Petcore Europe Conference 2017
Under the theme “PET 2020 – The future of the PET industry”, the complete industry presented and shared their visions on the future of PET and the PET industry. Additionally, speakers from the European Commission, the European Environmental Bureau and the Ellen MacArthur Foundation gave an outlook on the development of the Circular Economy and other environmental challenges ahead.
Although PET is is one of brand owners’ packaging materials of choice due to its outstanding performance in safely delivering products and its recyclability the PET value chain is also facing major challenges that were reflected in the conference debates. From the PET producers’ side, Antonello Ciotti, Vice President of CPME (Committee of PET Manufacturers in Europe) presented the challenges posed by the Circular Economy, including shifting from fossil to bio-based PET. These challenges will require innovation from all actors and the PET producers are committed to take part in this effort.

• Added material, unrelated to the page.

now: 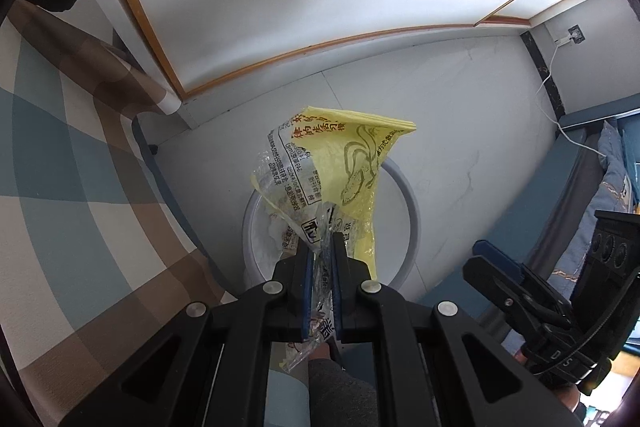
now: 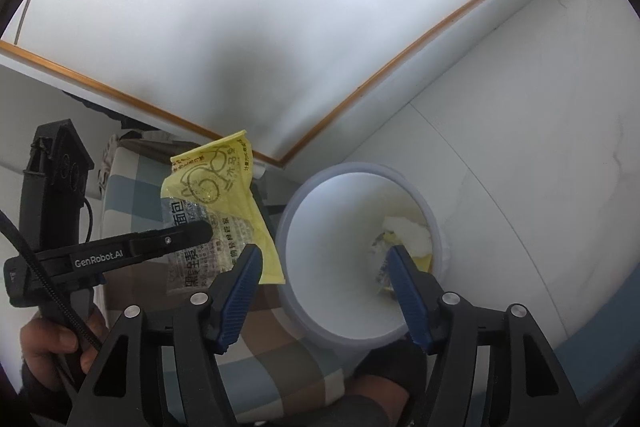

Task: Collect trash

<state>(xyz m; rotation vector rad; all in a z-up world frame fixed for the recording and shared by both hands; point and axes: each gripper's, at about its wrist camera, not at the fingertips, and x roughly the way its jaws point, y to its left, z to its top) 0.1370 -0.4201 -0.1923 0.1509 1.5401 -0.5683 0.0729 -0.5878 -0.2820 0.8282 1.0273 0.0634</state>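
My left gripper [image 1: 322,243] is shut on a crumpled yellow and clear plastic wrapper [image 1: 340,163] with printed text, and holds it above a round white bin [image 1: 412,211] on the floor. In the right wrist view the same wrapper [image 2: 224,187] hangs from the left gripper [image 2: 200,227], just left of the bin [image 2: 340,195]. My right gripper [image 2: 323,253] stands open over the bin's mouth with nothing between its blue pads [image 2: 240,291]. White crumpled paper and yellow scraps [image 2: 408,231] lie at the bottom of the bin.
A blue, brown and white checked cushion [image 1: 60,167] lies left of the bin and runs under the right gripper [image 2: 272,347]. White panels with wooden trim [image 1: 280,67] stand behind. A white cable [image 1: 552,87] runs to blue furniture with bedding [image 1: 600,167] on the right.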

Nicolas Rivollet from Husky and Carsten Lauridsen from Faerch Plast focused their respective presentations on the trends in PET packaging and design, while illustrating past and future developments. "In 2020 we expect to see 5% more bottles per ton of PET in a bale of recycled bottles: this results from the combination of the slow to negative growth of Carbonates Soft Drinks, an increased share of low volume formats and resin efficiency gains for a given format,” explained Rivollet. "Small CSD, Juice Sport Drinks & Teas, liquid dairy, home, personal care and food packaging currently represent the next frontier for PET: these applications require more engineered PET packages and the number of those packages could double by 2020."
PET Sustainability 2020
Eric Liégeois from the European Commission presented the recently published roadmap for the Strategy on Plastics in a Circular Economy, currently open for public feedback. He emphasised the three critical interrelated issues outlined in the strategy: the high dependence on fossil feedstocks, the low rate of recycling and reuse of plastics in general, and the significant leakage of plastics into the environment.
Stéphane Arditi from the European Environmental Bureau insisted on the implementation of deposit systems to encourage consumers to pull together with the industry. "If you want to put responsibility on the consumers, you have to raise awareness by touching their wallets and consider a deposit system," Arditi outlined.
Sander Defruyt from the Ellen MacArthur Foundation concluded the session with his presentation on the New Plastics Economy: "Three strategies are needed to transform the global plastic packaging market: fundamental packaging re-design and innovation, reuse systems and recycling with radically better economics and quality."
From the recyclers’ perspective, Casper van den Dungen, Vice President of the Plastics Recyclers in Europe (PRE), clearly emphasised that a lot has to be still implemented to meet the European Commission's 2025 target proposal of 55% recycling rate for the complete plastic waste stream in the EU. PET bottle recycling is best in class today with more than 55% recycling rates. "However, for achieving these overall targets for all plastics and packaging, the most important thing is that the right infrastructure is in place, which is not yet the case," he stated during his presentation.
The next Petcore Europe Conference will take place in the first quarter of 2018. The exact date and place will be announced in the second half of 2017.